*What is expected*. The data beneath this task is to be duplicated exactly, in its entirety.

Records from a data source:
-=-=-
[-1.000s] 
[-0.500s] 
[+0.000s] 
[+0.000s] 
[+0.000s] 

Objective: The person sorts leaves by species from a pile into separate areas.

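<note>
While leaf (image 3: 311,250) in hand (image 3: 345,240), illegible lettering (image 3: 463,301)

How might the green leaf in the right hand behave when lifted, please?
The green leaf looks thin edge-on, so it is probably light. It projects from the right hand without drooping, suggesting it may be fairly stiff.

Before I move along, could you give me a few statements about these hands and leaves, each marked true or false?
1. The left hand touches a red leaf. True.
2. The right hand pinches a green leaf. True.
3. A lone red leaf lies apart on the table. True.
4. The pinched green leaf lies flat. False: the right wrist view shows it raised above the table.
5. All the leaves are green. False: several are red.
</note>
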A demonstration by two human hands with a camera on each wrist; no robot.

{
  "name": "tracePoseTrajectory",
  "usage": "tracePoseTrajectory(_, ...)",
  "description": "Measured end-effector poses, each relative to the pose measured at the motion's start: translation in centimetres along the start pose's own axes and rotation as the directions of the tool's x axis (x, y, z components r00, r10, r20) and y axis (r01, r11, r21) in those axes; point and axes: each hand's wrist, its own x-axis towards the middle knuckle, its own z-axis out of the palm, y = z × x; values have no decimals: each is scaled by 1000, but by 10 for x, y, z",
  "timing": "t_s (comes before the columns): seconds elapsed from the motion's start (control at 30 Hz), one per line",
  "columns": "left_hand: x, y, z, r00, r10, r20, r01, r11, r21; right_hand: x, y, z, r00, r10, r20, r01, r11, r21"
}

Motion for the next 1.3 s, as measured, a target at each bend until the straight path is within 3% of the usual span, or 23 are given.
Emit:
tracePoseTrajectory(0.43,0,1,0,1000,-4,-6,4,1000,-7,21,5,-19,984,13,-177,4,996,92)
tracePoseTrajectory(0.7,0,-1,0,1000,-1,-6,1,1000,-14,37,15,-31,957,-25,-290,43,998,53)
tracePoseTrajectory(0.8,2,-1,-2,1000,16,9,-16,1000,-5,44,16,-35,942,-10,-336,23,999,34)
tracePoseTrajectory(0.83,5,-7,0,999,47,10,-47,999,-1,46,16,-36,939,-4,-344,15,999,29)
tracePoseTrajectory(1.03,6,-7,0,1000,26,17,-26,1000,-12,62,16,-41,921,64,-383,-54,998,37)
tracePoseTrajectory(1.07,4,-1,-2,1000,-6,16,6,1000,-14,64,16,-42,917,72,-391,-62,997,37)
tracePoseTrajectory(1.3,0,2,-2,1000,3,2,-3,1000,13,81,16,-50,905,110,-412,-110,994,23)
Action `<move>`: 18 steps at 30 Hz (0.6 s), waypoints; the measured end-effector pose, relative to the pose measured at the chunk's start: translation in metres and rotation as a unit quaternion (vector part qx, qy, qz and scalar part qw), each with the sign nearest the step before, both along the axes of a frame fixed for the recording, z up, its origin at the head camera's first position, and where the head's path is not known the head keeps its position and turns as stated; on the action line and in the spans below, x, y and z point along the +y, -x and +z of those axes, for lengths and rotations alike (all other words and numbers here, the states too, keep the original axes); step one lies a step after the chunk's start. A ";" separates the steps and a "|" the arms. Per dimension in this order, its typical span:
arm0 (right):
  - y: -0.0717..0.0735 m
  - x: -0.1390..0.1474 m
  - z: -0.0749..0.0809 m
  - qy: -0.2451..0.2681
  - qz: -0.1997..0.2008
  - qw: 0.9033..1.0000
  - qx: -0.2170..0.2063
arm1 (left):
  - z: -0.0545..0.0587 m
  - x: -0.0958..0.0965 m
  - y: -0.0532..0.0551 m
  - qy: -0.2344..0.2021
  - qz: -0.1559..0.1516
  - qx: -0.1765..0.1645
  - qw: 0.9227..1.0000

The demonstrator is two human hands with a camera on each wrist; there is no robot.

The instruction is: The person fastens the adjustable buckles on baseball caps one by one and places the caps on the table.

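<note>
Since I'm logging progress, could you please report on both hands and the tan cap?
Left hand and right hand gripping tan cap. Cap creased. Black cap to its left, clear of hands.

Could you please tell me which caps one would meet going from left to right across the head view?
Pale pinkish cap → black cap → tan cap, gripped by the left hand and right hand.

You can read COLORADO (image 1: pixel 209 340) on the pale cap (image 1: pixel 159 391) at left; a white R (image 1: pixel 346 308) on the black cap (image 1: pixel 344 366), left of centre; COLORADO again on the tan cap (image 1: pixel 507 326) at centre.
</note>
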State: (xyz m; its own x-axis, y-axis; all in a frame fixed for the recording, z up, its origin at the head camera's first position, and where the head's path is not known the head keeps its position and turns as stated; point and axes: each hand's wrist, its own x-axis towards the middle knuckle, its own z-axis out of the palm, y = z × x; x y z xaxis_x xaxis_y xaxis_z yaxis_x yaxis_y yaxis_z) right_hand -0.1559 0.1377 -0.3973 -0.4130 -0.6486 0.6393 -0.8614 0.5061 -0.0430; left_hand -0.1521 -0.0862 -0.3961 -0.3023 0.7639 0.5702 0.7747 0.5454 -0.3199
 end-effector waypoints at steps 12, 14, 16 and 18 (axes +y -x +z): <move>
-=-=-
*Answer to the exercise*.
[-1.000s] 
[-0.500s] 
[+0.000s] 
[+0.000s] 
[+0.000s] 

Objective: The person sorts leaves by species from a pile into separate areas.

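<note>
While leaf (image 3: 311,250) in hand (image 3: 345,240), illegible lettering (image 3: 463,301)

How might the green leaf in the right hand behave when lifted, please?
The green leaf looks thin edge-on, so it is probably light. It projects from the right hand without drooping, suggesting it may be fairly stiff.

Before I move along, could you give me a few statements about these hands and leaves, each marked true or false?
1. The left hand touches a red leaf. True.
2. The right hand pinches a green leaf. True.
3. A lone red leaf lies apart on the table. True.
4. The pinched green leaf lies flat. False: the right wrist view shows it raised above the table.
5. All the leaves are green. False: several are red.
</note>
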A demonstration by two human hands with a camera on each wrist; no robot.

{
  "name": "tracePoseTrajectory",
  "usage": "tracePoseTrajectory(_, ...)",
  "description": "Measured end-effector poses, each relative to the pose measured at the motion's start: translation in centimetres along the start pose's own axes and rotation as the directions of the tool's x axis (x, y, z components r00, r10, r20) and y axis (r01, r11, r21) in those axes; point and axes: each hand's wrist, its own x-axis towards the middle knuckle, its own z-axis out of the palm, y = z × x; values have no decimals: each is scaled by 1000, but by 10 for x, y, z",
  "timing": "t_s (comes before the columns): seconds elapsed from the motion's start (control at 30 Hz), one per line",
  "columns": "left_hand: x, y, z, r00, r10, r20, r01, r11, r21; right_hand: x, y, z, r00, r10, r20, r01, r11, r21"
}

Motion for the next 1.3 s, as measured, a target at each bend until the straight path is within 3% of the usual span, or 23 are given.
Emit:
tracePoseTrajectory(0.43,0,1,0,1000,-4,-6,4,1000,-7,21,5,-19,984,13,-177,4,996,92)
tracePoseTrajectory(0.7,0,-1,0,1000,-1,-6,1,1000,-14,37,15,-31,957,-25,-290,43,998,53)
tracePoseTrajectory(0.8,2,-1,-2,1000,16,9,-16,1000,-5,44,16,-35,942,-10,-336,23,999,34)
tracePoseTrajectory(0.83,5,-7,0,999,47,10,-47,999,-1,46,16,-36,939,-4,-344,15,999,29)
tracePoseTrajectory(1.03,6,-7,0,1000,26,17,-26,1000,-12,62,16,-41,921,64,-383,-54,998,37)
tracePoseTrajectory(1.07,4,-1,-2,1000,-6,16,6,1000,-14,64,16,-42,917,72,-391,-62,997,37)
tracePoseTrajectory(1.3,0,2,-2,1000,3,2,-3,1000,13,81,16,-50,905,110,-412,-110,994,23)
Action `<move>`: 18 steps at 30 Hz (0.6 s), waypoints; the measured end-effector pose, relative to the pose measured at the chunk's start: translation in metres and rotation as a unit quaternion (vector part qx, qy, qz and scalar part qw), each with the sign nearest the step before, both along the axes of a frame fixed for the recording, z up, its origin at the head camera's first position, and where the head's path is not known the head keeps its position and turns as stated; on the action line and in the spans below, x, y and z point along the +y, -x and +z of those axes, for lengths and rotations alike (all other words and numbers here, the states too, keep the original axes); step one lies a step after the chunk's start. A ";" separates the steps and a "|" the arms. Per dimension in this order, its typical span:
arm0 (right):
  - y: -0.0717..0.0735 m
  - x: -0.1390..0.1474 m
  - z: -0.0749..0.0809 m
  - qy: -0.2451..0.2681
  - qz: -0.1997..0.2008
  - qw: 0.9033..1.0000
  - qx: -0.2170..0.2063
arm1 (left):
  - z: -0.0545..0.0587 m
  - x: -0.0958..0.0965 m
  - y: -0.0532..0.0551 m
  - qy: -0.2344..0.2021
  - qz: -0.1559..0.1516
  - qx: -0.1765..0.1645
  - qw: 0.9227..1.0000

The demonstrator is two human hands with a camera on each wrist; there is no robot.

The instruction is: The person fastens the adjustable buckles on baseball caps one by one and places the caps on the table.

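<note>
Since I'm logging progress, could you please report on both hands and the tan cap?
Left hand and right hand gripping tan cap. Cap creased. Black cap to its left, clear of hands.

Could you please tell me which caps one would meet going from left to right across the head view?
Pale pinkish cap → black cap → tan cap, gripped by the left hand and right hand.

You can read COLORADO (image 1: pixel 209 340) on the pale cap (image 1: pixel 159 391) at left; a white R (image 1: pixel 346 308) on the black cap (image 1: pixel 344 366), left of centre; COLORADO again on the tan cap (image 1: pixel 507 326) at centre.
</note>
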State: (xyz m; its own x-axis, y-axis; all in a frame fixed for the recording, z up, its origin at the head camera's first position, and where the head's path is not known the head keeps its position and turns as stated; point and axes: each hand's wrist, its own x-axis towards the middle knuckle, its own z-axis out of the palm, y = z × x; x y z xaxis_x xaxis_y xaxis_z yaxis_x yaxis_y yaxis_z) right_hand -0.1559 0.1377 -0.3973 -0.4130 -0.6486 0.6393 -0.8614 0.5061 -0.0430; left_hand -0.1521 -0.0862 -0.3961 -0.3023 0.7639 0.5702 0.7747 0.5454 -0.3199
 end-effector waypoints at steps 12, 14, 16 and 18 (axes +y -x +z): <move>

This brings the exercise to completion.